Suppose Ford patented the steering wheel?
Then he would have had to deal with prior art claims. The steering wheel was pioneered by Panhard et Levassor.
There should not be any patentable user interface designs. Suppose Ford patented the steering wheel? Then everyone other than Ford who makes cars would be trying to reinvent the control scheme, and then the drivers would be stumped when they sit in that car.
Design patents don't work that way. You might want to go read up on them.
The OP apparently does not understand the difference between a design patent and a utility patent. He/She should learn this before calling this design patent stupid or whatever other inappropriate language was used. Utility patents describe a function; design patents describe only the appearance.
Well, Microsoft *is* the company that invented the slider.

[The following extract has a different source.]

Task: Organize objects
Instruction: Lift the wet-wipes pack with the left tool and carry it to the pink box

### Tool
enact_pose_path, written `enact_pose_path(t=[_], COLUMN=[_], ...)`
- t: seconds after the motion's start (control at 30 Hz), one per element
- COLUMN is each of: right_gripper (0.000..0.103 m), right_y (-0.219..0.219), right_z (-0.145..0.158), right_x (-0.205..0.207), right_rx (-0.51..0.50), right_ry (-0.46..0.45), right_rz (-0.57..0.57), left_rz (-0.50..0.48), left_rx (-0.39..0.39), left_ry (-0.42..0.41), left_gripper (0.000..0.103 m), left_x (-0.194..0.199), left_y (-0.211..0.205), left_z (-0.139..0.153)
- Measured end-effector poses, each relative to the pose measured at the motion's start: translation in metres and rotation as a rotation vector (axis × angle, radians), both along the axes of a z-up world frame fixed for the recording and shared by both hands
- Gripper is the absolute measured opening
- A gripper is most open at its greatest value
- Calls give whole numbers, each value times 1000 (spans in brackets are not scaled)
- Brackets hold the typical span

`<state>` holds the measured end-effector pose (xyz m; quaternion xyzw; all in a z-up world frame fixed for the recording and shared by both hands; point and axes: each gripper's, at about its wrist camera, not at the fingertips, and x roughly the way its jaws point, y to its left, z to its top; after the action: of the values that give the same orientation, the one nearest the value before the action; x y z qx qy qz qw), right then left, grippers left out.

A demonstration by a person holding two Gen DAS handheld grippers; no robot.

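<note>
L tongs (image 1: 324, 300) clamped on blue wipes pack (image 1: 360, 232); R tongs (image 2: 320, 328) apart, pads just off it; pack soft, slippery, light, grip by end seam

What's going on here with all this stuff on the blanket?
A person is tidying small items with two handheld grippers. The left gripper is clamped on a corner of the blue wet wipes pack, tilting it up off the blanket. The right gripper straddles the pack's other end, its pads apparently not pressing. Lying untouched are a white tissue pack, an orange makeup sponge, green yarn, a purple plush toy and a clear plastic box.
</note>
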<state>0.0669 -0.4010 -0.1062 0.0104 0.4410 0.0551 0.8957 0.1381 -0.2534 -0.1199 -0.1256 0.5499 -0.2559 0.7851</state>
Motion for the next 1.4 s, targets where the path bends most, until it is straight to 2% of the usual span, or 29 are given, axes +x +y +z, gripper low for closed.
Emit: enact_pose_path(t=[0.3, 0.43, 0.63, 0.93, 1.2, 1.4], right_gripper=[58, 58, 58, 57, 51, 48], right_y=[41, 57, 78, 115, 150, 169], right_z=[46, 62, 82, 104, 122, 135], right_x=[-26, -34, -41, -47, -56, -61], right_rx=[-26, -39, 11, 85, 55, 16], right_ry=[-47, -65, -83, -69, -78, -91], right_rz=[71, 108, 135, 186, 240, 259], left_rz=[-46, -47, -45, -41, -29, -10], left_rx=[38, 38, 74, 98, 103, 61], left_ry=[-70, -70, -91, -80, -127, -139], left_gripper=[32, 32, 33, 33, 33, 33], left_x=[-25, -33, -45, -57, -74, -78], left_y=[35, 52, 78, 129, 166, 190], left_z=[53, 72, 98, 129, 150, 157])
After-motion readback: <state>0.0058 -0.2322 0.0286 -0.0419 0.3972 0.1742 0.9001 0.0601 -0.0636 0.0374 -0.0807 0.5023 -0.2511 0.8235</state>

No. Xerox got there before Microsoft. Note the sliders in the sample Xerox Star display.
If it weren't for deadlines, nothing would be late.
The patent dates from 2007. X-windows was around from 1984 and had sliders. How else could they scroll along windows. The Athena widget set was around at this time:
http://www.efalk.org/Widgets/#...
Technically it was the same "scrollbar" that was used to scroll windows as was used to implement a color palette index editor.